Damming alters carbon processing along river continua. Estimating carbon transport along rivers intersected by multiple dams requires an understanding of the effects of cascading impoundments on the riverine metabolism. We analyzed patterns of riverine metabolism and phytoplankton biomass (chlorophyll a; Chla) along a 74.4-km river reach intersected by six low-head navigation dams. Calculating gross primary production (GPP) from continuous measurements of dissolved oxygen concentration, we found a maximum increase in the mean GPP by a factor of 3.5 (absolute difference of 0.45 g C m−3 d−1) along the first 26.5 km of the study reach, while Chla increased over the entire reach by a factor of 2.9 (8.7 µg l−1).

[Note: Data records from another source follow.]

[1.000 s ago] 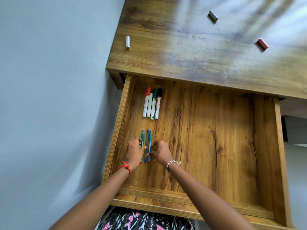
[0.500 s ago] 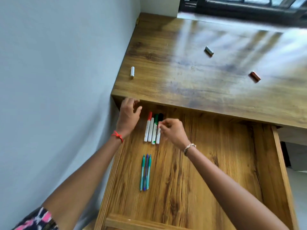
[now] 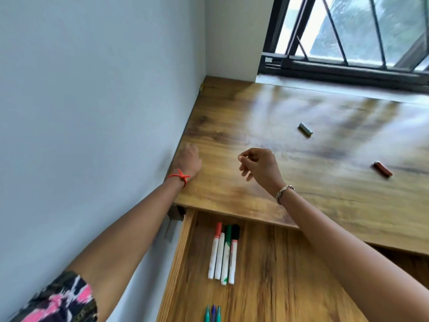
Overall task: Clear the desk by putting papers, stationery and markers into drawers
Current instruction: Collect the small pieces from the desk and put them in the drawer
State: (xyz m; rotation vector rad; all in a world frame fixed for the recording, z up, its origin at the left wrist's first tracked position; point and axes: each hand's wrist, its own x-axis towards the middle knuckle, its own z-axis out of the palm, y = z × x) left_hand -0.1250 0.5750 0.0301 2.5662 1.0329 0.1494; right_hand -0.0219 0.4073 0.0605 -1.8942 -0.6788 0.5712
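Note:
My left hand (image 3: 189,159) lies on the wooden desk (image 3: 234,122) close to the wall, its fingers hidden from view. A small white stick seen earlier at that spot is out of sight. My right hand (image 3: 258,165) hovers over the desk with loosely curled fingers and holds nothing. A grey stick (image 3: 305,130) and a red-brown stick (image 3: 383,169) lie farther right on the desk. In the open drawer (image 3: 178,263) below lie several whiteboard markers (image 3: 223,252) side by side, and three pens (image 3: 212,314) at the bottom edge.
A pale wall (image 3: 92,101) runs along the desk's left side. A dark-framed window (image 3: 348,43) stands behind the desk. The drawer's floor to the right of the markers is bare wood.
Both hands left the pens, passed the markers and rose onto the desk top. The left hand now covers the spot where the white stick lay. The view tilted up.

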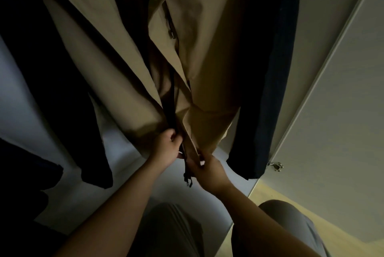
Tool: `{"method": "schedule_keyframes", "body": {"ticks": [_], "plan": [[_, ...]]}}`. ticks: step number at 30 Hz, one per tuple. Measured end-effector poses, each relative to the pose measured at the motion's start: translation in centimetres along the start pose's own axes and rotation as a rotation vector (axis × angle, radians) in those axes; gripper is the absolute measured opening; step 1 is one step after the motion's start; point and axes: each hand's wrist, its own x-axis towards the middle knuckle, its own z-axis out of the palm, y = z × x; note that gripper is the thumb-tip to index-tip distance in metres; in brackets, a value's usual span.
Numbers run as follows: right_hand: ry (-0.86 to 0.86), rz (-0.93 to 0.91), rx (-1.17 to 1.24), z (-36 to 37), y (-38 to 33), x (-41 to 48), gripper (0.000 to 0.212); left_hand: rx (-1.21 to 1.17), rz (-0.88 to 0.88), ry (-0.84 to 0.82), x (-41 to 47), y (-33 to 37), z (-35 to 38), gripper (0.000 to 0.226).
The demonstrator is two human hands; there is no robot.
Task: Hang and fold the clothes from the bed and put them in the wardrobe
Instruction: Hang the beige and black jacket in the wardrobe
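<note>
1. A tan jacket (207, 59) is shown hanging inside the wardrobe, viewed close and from above; its hanger and the rail are out of view.
2. The jacket's front is seen parted along most of its length, with a dark zip (173, 90) running between the 2 panels.
3. The left hand (167, 144) is curled on the lower edge of the left panel, and the fabric beside the zip is pinched in its fingers.
4. The right hand (204, 166) is closed in a pinch on the bottom hem of the right panel, just beside the left hand.
5. A dark drawcord (188, 179) is seen dangling from the hem below both hands.
6. The step in hand is judged to be the joining of the zip ends at the hem (the slider is hidden by fingers, so whether it is engaged cannot be told).
7. A dark garment (52, 69) is hung to the left of the jacket, and a second dark garment (270, 69), marked with a pale patch, is hung against its right side.
8. The wardrobe door (332, 90) is stood open at the right, and the pale wardrobe floor (124, 163) is visible beneath.
9. Progress is judged as partial: 3 garments are hung, and no folded clothes are seen. The bed is not shown, so what remains cannot be told.
</note>
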Motion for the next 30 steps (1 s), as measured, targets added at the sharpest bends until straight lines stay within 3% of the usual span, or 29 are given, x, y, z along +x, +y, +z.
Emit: {"method": "schedule_keyframes", "body": {"ticks": [2,5,9,14,20,22,27,30], "plan": [[-0.039,0.170,0.362,-0.1,0.1,0.2,0.022,-0.001,0.002,0.017,-0.1,0.2,-0.4,0.054],[0.015,0.206,0.471,-0.4,0.4,0.9,0.015,-0.174,-0.058,-0.085,-1.0,-0.2,-0.2,0.058],[0.020,0.239,0.639,-0.5,0.1,1.3,0.018,-0.106,-0.010,-0.266,-2.3,-1.8,0.2,0.013],[0.193,0.294,0.465,0.2,1.3,1.6,0.019,-0.118,0.056,-0.256,-2.8,-3.1,0.1,0.012],[0.257,0.386,0.311,0.9,2.4,1.3,0.024,-0.226,-0.126,-0.372,-2.5,-3.2,1.1,0.020],[0.331,0.272,0.196,1.0,3.2,0.5,0.028,-0.221,-0.150,-0.347,-2.2,-3.2,1.4,0.020],[0.416,-0.304,-0.418,2.5,5.1,-1.7,0.021,-0.227,-0.179,-0.329,-1.7,-3.2,2.2,0.009],[0.439,-0.362,-0.524,2.4,4.7,-2.1,0.029,-0.233,-0.163,-0.327,-1.7,-3.1,2.5,0.008]]}}
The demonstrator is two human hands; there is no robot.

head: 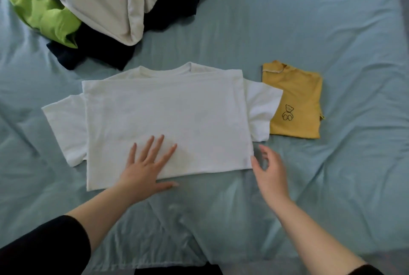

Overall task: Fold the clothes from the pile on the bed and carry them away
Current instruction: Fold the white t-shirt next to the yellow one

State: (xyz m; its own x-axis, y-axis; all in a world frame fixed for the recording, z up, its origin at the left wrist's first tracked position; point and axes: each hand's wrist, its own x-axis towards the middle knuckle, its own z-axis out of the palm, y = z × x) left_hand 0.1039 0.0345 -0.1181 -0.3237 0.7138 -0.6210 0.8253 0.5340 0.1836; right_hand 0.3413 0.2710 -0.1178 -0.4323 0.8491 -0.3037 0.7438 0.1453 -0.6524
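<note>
A white T-shirt (168, 117) lies flat in the middle of the bed, its lower half folded up over the chest and both short sleeves sticking out sideways. My left hand (146, 164) presses flat on its near edge with fingers spread. My right hand (269, 170) hovers at the shirt's near right corner, fingers loosely bent and holding nothing. A pile of unfolded clothes (106, 7) in white, dark navy and lime green sits at the far left.
A folded yellow top (296, 97) with a small bear drawing lies just right of the white shirt, its left edge under the shirt's sleeve. The light blue bedsheet (332, 31) is wrinkled all around.
</note>
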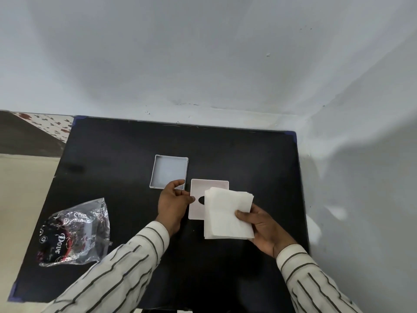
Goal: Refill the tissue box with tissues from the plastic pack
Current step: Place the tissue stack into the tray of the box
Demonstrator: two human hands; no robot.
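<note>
A stack of white tissues (228, 213) is held in my right hand (261, 227), thumb on top, fingers underneath. It hovers over the right part of the pinkish tissue box piece with an oval slot (198, 199), which lies on the black table. My left hand (172, 204) rests at that piece's left edge, fingertips touching it. The other box half, a shallow white-grey tray (169, 171), lies open and empty just behind my left hand. The crumpled clear plastic pack (76, 236) with dark print lies at the left of the table.
The black table (248, 159) stands against a white wall at the back and right. Its left edge borders a beige floor (20, 199). My striped sleeves (126, 265) cover the near part of the table.
</note>
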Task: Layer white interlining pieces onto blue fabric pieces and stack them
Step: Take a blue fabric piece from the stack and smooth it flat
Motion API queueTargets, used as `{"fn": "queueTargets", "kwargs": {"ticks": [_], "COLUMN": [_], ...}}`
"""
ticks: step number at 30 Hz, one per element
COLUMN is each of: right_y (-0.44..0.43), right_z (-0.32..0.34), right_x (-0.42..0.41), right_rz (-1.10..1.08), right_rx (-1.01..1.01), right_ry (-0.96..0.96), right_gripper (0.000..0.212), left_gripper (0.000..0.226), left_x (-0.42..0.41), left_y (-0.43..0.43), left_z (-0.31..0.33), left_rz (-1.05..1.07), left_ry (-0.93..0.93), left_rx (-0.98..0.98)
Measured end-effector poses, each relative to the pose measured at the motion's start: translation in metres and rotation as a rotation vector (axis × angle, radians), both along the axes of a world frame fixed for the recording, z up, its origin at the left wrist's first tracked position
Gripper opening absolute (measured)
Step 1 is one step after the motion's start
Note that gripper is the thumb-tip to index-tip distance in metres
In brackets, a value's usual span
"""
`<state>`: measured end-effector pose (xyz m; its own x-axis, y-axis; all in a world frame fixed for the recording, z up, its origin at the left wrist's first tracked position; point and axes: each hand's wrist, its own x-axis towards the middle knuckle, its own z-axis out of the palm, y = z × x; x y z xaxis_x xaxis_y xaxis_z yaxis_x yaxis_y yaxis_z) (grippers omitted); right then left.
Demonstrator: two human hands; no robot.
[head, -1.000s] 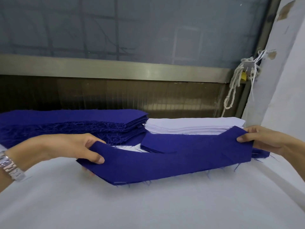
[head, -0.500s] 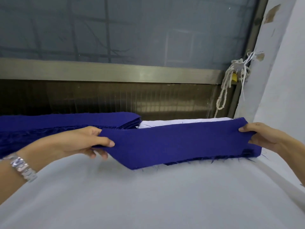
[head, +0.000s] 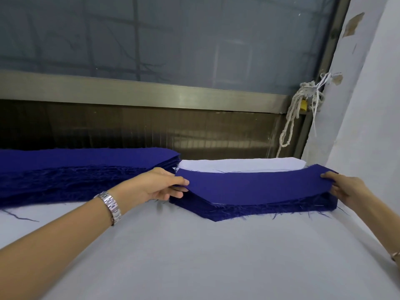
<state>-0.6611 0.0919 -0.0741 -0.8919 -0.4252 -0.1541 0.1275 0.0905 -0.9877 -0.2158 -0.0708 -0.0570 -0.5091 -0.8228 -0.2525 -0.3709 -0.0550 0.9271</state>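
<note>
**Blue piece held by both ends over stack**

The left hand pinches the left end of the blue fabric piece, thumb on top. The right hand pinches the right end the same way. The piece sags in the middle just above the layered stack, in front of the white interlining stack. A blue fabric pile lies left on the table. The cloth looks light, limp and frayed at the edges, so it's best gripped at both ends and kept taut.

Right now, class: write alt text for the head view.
A left hand and a right hand hold a blue fabric piece by its ends over a small blue stack on a white table. A white interlining pile lies behind; a larger blue pile lies left.
</note>
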Motion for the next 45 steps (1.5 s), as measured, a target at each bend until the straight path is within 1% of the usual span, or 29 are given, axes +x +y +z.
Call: {"fn": "queueTargets", "kwargs": {"ticks": [2, 5, 7, 11, 17, 19, 22, 24, 27, 32, 37, 39, 43, 45], "right_y": [-0.001, -0.003, -0.004, -0.004, -0.004, -0.005, -0.005, -0.005, -0.006, -0.004, -0.004, -0.003, -0.001, 0.0], "right_z": [0.0, -0.003, -0.006, -0.009, -0.017, -0.019, -0.02, -0.022, -0.024, -0.024, -0.022, -0.022, -0.021, -0.02], "right_x": [-0.001, -0.003, -0.004, -0.003, -0.001, -0.001, -0.004, -0.005, -0.007, -0.006, -0.004, -0.004, -0.006, -0.006], "right_rz": [-0.033, -0.055, -0.051, -0.036, 0.026, 0.041, 0.041, 0.039, 0.034, 0.06, 0.075, 0.073, 0.065, 0.059], "right_rx": [0.037, 0.113, 0.144, 0.179, 0.201, 0.195, 0.184, 0.162, 0.162, 0.291, 0.378, 0.408, 0.413, 0.42], "right_ry": [0.009, 0.054, 0.082, 0.146, 0.32, 0.363, 0.399, 0.428, 0.465, 0.538, 0.625, 0.65, 0.644, 0.64], "right_gripper": [0.038, 0.035, 0.028, 0.027, 0.015, 0.013, 0.014, 0.014, 0.02, 0.039, 0.052, 0.055, 0.059, 0.059], "left_gripper": [0.023, 0.038, 0.038, 0.025, 0.022, 0.026, 0.04, 0.045, 0.039, 0.049, 0.038, 0.033, 0.034, 0.031], "left_x": [-0.002, -0.003, -0.003, -0.004, 0.0, 0.001, 0.001, 0.001, 0.002, 0.003, 0.002, 0.003, 0.003, 0.002], "left_y": [0.0, 0.0, 0.0, -0.001, -0.003, -0.002, -0.004, -0.005, -0.006, -0.01, -0.008, -0.009, -0.01, -0.011], "left_z": [-0.003, -0.007, -0.01, -0.013, -0.015, -0.014, -0.01, -0.009, -0.01, -0.019, -0.023, -0.021, -0.02, -0.02], "left_rz": [0.01, 0.037, 0.053, 0.069, 0.056, 0.054, 0.072, 0.072, 0.066, 0.087, 0.072, 0.061, 0.062, 0.068], "left_ry": [-0.021, -0.048, -0.055, -0.065, -0.104, -0.106, -0.102, -0.087, -0.055, -0.067, -0.085, -0.103, -0.113, -0.1], "left_rx": [-0.02, -0.088, -0.119, -0.145, -0.148, -0.147, -0.139, -0.135, -0.135, -0.147, -0.17, -0.172, -0.175, -0.173]}}
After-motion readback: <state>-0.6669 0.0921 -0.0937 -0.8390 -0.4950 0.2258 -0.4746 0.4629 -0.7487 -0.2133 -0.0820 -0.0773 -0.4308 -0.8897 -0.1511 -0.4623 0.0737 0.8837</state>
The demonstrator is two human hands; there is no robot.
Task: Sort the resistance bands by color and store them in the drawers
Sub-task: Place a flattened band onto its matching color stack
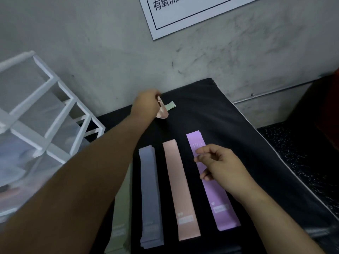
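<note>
One black mat [211, 110] | grey wall [91, 33] | white drawers [49, 125] left | paper sign [183, 19]

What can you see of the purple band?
The purple band is a long, flat strip with a white "10" near its far end and a white heart and label at the near end. It lies on the black mat, rightmost in the row, apart from the pink band. The right hand hangs over it; contact is unclear.

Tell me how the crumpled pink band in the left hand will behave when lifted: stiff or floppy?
Likely floppy: the crumpled pink band bunches and folds in the left hand. Probably light, being so thin. It might drag the green band beside it.
</note>
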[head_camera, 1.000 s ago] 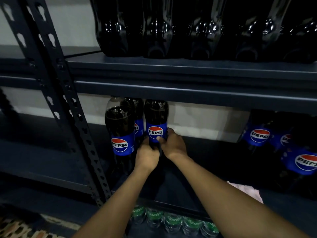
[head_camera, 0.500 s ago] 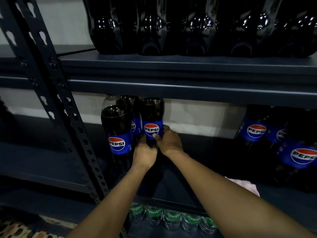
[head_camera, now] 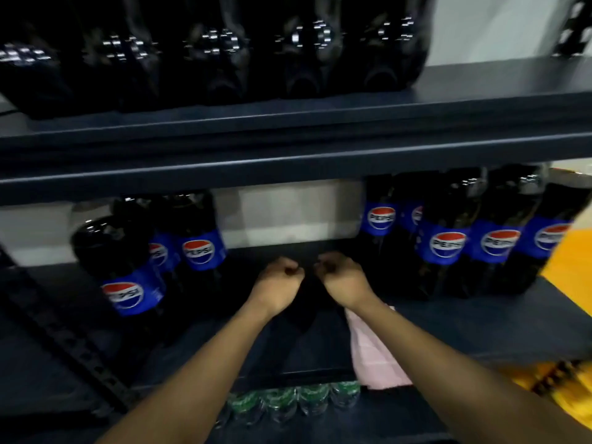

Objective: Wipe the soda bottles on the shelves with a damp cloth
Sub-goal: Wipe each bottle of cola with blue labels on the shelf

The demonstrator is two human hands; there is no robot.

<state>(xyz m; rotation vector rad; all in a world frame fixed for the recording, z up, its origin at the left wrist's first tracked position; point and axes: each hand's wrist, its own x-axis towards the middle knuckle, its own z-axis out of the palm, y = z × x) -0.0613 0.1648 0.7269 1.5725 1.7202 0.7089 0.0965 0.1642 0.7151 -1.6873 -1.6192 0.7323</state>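
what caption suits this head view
Left hand and right hand curled in the gap between Pepsi bottles; pink cloth lies on the shelf

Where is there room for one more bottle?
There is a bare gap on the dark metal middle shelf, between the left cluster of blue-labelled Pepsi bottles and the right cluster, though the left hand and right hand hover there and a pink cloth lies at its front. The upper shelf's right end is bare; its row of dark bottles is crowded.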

In the intermittently stratified section of the deepest impoundment the mean GPP between the 1 and 4 m water layer differed by a factor of 1.4 (0.31 g C m−3 d−1). Due to the strong increase in GPP, the river featured a wide range of conditions characteristic of low- to medium-production rivers. We suggest that cascading impoundments have the potential to stimulate riverine GPP, and conclude that phytoplankton CO2 uptake is an important carbon flux in the river Saar, where a considerable amount of organic matter is of autochthonous origin.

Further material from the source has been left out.